• **Problem to work on**:
Reproduce every line of the material below, but drop the pictures.

---

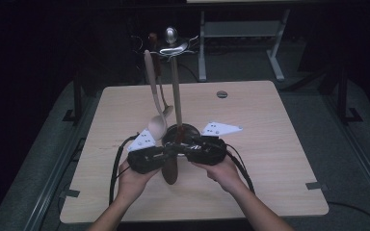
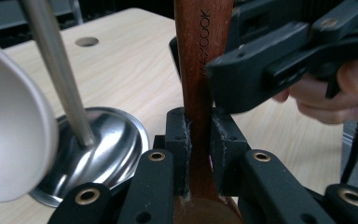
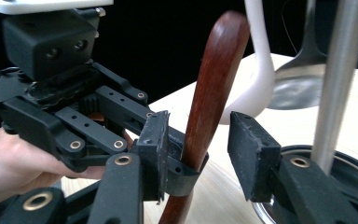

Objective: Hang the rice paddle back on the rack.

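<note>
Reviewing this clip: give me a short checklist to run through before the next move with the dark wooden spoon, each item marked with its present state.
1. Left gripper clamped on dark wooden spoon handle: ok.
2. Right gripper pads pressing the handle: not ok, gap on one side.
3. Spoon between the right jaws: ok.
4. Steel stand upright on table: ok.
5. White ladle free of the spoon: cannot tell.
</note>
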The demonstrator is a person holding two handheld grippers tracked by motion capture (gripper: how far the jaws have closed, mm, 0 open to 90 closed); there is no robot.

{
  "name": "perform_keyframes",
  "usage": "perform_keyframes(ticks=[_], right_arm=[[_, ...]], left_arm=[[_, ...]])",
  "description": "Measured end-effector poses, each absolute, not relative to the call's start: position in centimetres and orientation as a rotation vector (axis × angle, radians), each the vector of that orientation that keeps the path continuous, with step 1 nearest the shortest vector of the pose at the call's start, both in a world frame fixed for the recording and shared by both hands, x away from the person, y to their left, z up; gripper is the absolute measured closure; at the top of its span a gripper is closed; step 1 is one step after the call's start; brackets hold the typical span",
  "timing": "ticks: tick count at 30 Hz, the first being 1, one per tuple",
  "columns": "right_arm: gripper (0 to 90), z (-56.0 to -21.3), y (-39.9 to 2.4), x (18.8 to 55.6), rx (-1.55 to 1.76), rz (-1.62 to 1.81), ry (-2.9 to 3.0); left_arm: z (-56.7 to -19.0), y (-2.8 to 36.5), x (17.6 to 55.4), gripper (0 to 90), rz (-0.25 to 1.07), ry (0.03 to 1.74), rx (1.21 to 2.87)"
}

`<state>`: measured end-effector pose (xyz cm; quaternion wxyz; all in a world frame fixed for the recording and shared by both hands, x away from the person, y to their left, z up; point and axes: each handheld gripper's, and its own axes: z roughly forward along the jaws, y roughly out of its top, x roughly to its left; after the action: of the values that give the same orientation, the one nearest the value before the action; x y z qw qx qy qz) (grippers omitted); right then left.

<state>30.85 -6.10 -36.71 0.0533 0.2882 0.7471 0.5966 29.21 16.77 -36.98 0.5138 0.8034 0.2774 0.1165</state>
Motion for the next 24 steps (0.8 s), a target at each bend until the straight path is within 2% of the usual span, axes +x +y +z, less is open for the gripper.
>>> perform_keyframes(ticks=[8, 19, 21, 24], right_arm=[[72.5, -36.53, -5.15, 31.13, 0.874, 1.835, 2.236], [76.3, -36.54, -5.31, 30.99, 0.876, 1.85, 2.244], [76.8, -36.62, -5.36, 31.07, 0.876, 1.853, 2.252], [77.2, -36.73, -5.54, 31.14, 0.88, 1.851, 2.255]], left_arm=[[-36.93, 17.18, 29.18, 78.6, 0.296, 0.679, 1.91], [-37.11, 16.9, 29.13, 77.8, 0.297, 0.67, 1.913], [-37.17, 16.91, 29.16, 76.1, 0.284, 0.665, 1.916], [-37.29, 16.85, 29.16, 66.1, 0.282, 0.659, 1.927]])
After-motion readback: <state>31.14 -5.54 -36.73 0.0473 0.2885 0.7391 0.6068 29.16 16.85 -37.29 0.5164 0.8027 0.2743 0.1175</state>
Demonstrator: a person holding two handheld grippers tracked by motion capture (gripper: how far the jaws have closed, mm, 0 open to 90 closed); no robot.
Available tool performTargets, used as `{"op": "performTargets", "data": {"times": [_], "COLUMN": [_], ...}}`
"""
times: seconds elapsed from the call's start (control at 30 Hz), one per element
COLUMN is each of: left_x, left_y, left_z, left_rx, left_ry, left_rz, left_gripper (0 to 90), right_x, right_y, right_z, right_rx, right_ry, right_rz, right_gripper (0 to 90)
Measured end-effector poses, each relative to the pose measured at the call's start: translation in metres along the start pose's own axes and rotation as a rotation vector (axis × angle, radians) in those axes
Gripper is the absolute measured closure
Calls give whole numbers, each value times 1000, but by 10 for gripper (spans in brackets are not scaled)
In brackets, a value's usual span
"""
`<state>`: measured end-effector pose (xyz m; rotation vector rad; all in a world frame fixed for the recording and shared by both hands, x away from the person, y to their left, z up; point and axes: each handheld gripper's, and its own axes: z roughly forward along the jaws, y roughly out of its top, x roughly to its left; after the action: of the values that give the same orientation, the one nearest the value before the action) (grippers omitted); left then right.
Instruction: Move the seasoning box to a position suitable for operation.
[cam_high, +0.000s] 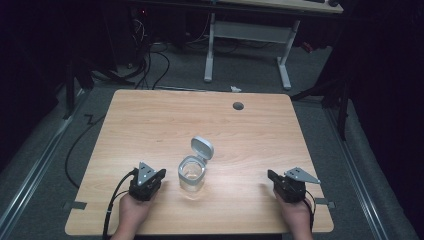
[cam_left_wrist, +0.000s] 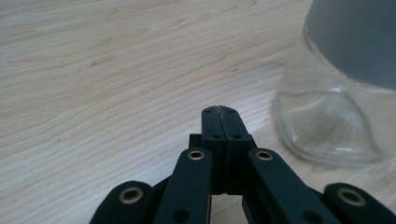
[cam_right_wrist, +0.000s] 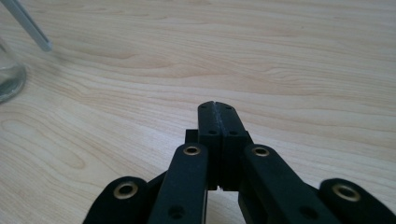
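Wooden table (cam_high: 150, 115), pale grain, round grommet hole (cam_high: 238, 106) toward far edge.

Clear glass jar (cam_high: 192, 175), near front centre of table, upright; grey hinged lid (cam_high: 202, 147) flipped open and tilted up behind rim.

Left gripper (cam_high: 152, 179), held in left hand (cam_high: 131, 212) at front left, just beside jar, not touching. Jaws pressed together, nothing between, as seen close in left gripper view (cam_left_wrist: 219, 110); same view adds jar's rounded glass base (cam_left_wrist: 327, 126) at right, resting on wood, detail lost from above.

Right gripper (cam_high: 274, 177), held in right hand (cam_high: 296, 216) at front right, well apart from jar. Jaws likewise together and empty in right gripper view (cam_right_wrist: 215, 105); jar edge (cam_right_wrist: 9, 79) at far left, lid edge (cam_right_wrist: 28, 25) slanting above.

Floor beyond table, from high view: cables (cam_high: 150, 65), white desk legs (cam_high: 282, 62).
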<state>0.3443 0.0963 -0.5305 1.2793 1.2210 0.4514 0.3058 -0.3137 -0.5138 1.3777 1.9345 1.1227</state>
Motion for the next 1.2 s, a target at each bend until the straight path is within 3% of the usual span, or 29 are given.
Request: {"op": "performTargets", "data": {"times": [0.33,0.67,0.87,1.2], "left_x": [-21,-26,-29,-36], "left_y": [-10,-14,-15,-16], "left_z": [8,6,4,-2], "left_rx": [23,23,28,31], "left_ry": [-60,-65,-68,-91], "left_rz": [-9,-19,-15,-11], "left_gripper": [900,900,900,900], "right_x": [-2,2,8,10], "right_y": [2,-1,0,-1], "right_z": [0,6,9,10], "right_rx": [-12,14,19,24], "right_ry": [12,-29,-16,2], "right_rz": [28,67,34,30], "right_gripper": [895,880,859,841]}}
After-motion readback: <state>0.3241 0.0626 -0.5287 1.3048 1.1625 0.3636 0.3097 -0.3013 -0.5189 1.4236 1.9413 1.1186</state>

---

• **Solution to the problem**:
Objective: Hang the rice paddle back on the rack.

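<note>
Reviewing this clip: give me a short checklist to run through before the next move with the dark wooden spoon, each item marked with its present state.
1. Left gripper clamped on dark wooden spoon handle: ok.
2. Right gripper pads pressing the handle: not ok, gap on one side.
3. Spoon between the right jaws: ok.
4. Steel stand upright on table: ok.
5. White ladle free of the spoon: cannot tell.
</note>
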The demonstrator is a person holding two handheld grippers tracked by motion capture (gripper: how far the jaws have closed, mm, 0 open to 90 closed); there is no robot.

{
  "name": "perform_keyframes",
  "usage": "perform_keyframes(ticks=[_], right_arm=[[_, ...]], left_arm=[[_, ...]])",
  "description": "Measured end-effector poses, each absolute, not relative to the call's start: position in centimetres and orientation as a rotation vector (axis × angle, radians), each the vector of that orientation that keeps the path continuous, with step 1 nearest the shortest vector of the pose at the call's start, both in a world frame fixed for the recording and shared by both hands, x away from the person, y to their left, z up; gripper is the absolute measured closure; at the top of its span a gripper is closed; step 1 is one step after the call's start; brackets hold the typical span",
  "timing": "ticks: tick count at 30 Hz, the first being 1, one per tuple",
  "columns": "right_arm: gripper (0 to 90), z (-56.0 to -21.3), y (-39.9 to 2.4), x (18.8 to 55.6), rx (-1.55 to 1.76), rz (-1.62 to 1.81), ry (-2.9 to 3.0); left_arm: z (-56.7 to -19.0), y (-2.8 to 36.5), x (17.6 to 55.4), gripper (0 to 90), rz (-0.25 to 1.07), ry (0.03 to 1.74), rx (1.21 to 2.87)"
}

`<state>`: measured end-effector pose (xyz cm; quaternion wxyz; all in a world frame fixed for the recording and shared by both hands, x away from the person, y to their left, z up; point and axes: each handheld gripper's, and its own axes: z roughly forward along the jaws, y roughly out of its top, x roughly to its left; after the action: of the values that give the same orientation, the one nearest the value before the action; x y z qw qx qy qz) (grippers omitted); right then left.

<state>30.85 -6.10 -36.71 0.0533 0.2882 0.7471 0.5966 29.21 16.77 -36.98 0.5138 0.8034 0.2774 0.1165</state>
Motion for the next 24 steps (0.8 s), a target at each bend until the straight path is within 2% of the usual span, axes +x +y +z, less is open for the gripper.
>>> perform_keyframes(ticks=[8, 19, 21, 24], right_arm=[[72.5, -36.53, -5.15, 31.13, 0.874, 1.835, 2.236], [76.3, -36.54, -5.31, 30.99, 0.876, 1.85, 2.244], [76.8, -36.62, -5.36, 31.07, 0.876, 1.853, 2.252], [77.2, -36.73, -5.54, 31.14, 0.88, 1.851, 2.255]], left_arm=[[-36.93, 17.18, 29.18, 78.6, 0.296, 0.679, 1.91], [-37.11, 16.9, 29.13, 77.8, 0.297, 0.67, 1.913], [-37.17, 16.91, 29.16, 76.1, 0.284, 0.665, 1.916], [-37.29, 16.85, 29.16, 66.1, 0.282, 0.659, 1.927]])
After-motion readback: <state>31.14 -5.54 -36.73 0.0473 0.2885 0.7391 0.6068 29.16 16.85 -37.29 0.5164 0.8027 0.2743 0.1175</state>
Demonstrator: a person holding two handheld grippers tracked by motion capture (gripper: how far the jaws have closed, mm, 0 open to 90 closed); no robot.
Available tool performTargets, used as `{"op": "performTargets", "data": {"times": [_], "COLUMN": [_], ...}}`
"""
times: seconds elapsed from the call's start (control at 30 Hz), one per element
COLUMN is each of: left_x, left_y, left_z, left_rx, left_ry, left_rz, left_gripper (0 to 90), right_x, right_y, right_z, right_rx, right_ry, right_rz, right_gripper (0 to 90)
Measured end-effector poses, each relative to the pose measured at the call's start: translation in metres along the start pose's own axes and rotation as a rotation vector (axis × angle, radians) in those axes
Gripper is the absolute measured closure
Calls give whole numbers, each value times 1000, but by 10 for gripper (spans in brackets are not scaled)
In brackets, a value's usual span
"""
`<state>`: measured end-effector pose (xyz m; rotation vector rad; all in a world frame fixed for the recording and shared by both hands, x away from the person, y to their left, z up; point and axes: each handheld gripper's, and its own axes: z roughly forward along the jaws, y roughly out of its top, x roughly to its left; after the action: of the values that give the same orientation, the one nearest the value before the action) (grippers omitted); left then right.
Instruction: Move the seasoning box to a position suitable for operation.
[cam_high, +0.000s] 
[cam_left_wrist, +0.000s] 
[cam_right_wrist, +0.000s] 
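Wooden table (cam_high: 150, 115), pale grain, round grommet hole (cam_high: 238, 106) toward far edge.

Clear glass jar (cam_high: 192, 175), near front centre of table, upright; grey hinged lid (cam_high: 202, 147) flipped open and tilted up behind rim.

Left gripper (cam_high: 152, 179), held in left hand (cam_high: 131, 212) at front left, just beside jar, not touching. Jaws pressed together, nothing between, as seen close in left gripper view (cam_left_wrist: 219, 110); same view adds jar's rounded glass base (cam_left_wrist: 327, 126) at right, resting on wood, detail lost from above.

Right gripper (cam_high: 274, 177), held in right hand (cam_high: 296, 216) at front right, well apart from jar. Jaws likewise together and empty in right gripper view (cam_right_wrist: 215, 105); jar edge (cam_right_wrist: 9, 79) at far left, lid edge (cam_right_wrist: 28, 25) slanting above.

Floor beyond table, from high view: cables (cam_high: 150, 65), white desk legs (cam_high: 282, 62).
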<state>0.3443 0.0963 -0.5305 1.2793 1.2210 0.4514 0.3058 -0.3137 -0.5138 1.3777 1.9345 1.1227</state>
Motion for the next 1.2 s, a target at each bend until the straight path is within 3% of the usual span, or 29 are given.
Request: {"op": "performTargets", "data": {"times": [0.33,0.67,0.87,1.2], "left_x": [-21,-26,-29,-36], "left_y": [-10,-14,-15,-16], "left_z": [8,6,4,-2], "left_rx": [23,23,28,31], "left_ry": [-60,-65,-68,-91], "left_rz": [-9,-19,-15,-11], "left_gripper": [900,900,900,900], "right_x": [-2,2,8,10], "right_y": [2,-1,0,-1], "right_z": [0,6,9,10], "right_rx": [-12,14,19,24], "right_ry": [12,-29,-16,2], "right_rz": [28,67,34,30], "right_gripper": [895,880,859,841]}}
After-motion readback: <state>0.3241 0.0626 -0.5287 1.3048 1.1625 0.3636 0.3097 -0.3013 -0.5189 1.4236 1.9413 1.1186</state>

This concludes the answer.